» **Requirement**: Below is a listing. Write out exactly its lines between the one holding "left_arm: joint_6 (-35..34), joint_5" and the one holding "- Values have", inclusive.

-.-.-

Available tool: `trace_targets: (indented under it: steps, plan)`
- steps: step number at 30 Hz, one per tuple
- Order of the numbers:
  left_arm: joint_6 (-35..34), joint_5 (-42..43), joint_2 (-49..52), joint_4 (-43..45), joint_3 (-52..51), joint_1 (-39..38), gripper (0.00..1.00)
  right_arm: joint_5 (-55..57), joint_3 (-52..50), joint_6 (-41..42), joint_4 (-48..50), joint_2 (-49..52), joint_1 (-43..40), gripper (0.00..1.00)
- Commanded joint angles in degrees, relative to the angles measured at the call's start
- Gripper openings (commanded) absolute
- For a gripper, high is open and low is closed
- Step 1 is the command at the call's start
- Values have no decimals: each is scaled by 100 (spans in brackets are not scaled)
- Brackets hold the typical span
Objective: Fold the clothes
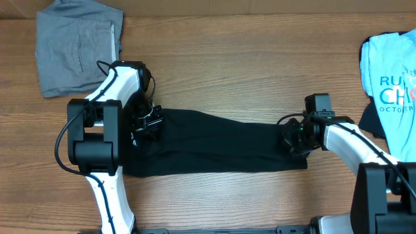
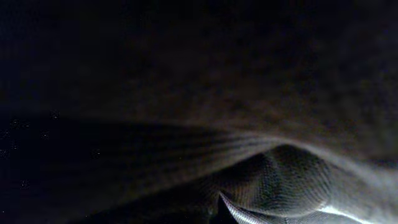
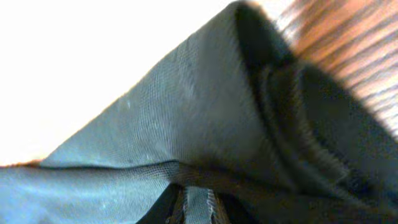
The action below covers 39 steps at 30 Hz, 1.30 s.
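A black garment (image 1: 214, 142) lies stretched in a long band across the middle of the wooden table. My left gripper (image 1: 148, 122) is at its left end and my right gripper (image 1: 294, 138) at its right end. In the left wrist view dark cloth (image 2: 273, 180) fills the frame and covers the fingers. In the right wrist view folded black cloth (image 3: 205, 124) is pinched at the jaws (image 3: 199, 205), with a hem edge between them.
A folded grey garment (image 1: 77, 45) lies at the back left corner. A light blue printed T-shirt (image 1: 393, 78) lies at the right edge over a dark item (image 1: 370, 120). Bare wood (image 1: 227, 58) lies behind the black garment.
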Motion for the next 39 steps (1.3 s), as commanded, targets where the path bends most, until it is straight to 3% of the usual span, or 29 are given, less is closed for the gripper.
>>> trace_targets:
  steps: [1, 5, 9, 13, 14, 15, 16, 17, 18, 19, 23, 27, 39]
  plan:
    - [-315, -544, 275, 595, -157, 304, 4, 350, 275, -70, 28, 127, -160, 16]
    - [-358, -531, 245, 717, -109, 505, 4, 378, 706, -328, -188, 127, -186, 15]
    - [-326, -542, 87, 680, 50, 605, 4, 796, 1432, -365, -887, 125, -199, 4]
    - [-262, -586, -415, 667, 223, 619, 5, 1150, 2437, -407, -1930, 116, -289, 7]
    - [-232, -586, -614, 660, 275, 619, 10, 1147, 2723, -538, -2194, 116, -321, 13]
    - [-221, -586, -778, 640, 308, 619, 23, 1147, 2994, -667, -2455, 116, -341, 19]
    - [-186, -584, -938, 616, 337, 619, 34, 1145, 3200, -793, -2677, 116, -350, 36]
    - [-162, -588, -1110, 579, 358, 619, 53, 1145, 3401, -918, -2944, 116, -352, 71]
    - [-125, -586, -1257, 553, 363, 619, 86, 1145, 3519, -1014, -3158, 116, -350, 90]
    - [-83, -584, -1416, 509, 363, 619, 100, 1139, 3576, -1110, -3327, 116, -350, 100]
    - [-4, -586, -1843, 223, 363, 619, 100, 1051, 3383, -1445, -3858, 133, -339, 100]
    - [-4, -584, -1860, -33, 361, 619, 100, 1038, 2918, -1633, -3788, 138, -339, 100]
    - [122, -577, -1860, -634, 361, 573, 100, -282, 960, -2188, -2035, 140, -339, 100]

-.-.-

» **Solution for this exercise**:
  left_arm: joint_6 (-35..34), joint_5 (-42..43), joint_2 (-49..52), joint_4 (-43..45), joint_3 (-52..51), joint_1 (-39..38), gripper (0.00..1.00)
  right_arm: joint_5 (-55..57), joint_3 (-52..50), joint_6 (-41..42), joint_4 (-48..50), joint_2 (-49..52), joint_1 (-43..40), gripper (0.00..1.00)
- Commanded joint angles in degrees, relative to the angles measured at the call's start
- Gripper openings (commanded) absolute
- For a gripper, high is open and low is closed
- Step 1 is the command at the call's start
- Values have no decimals: each is scaled by 100 (spans in brackets are not scaled)

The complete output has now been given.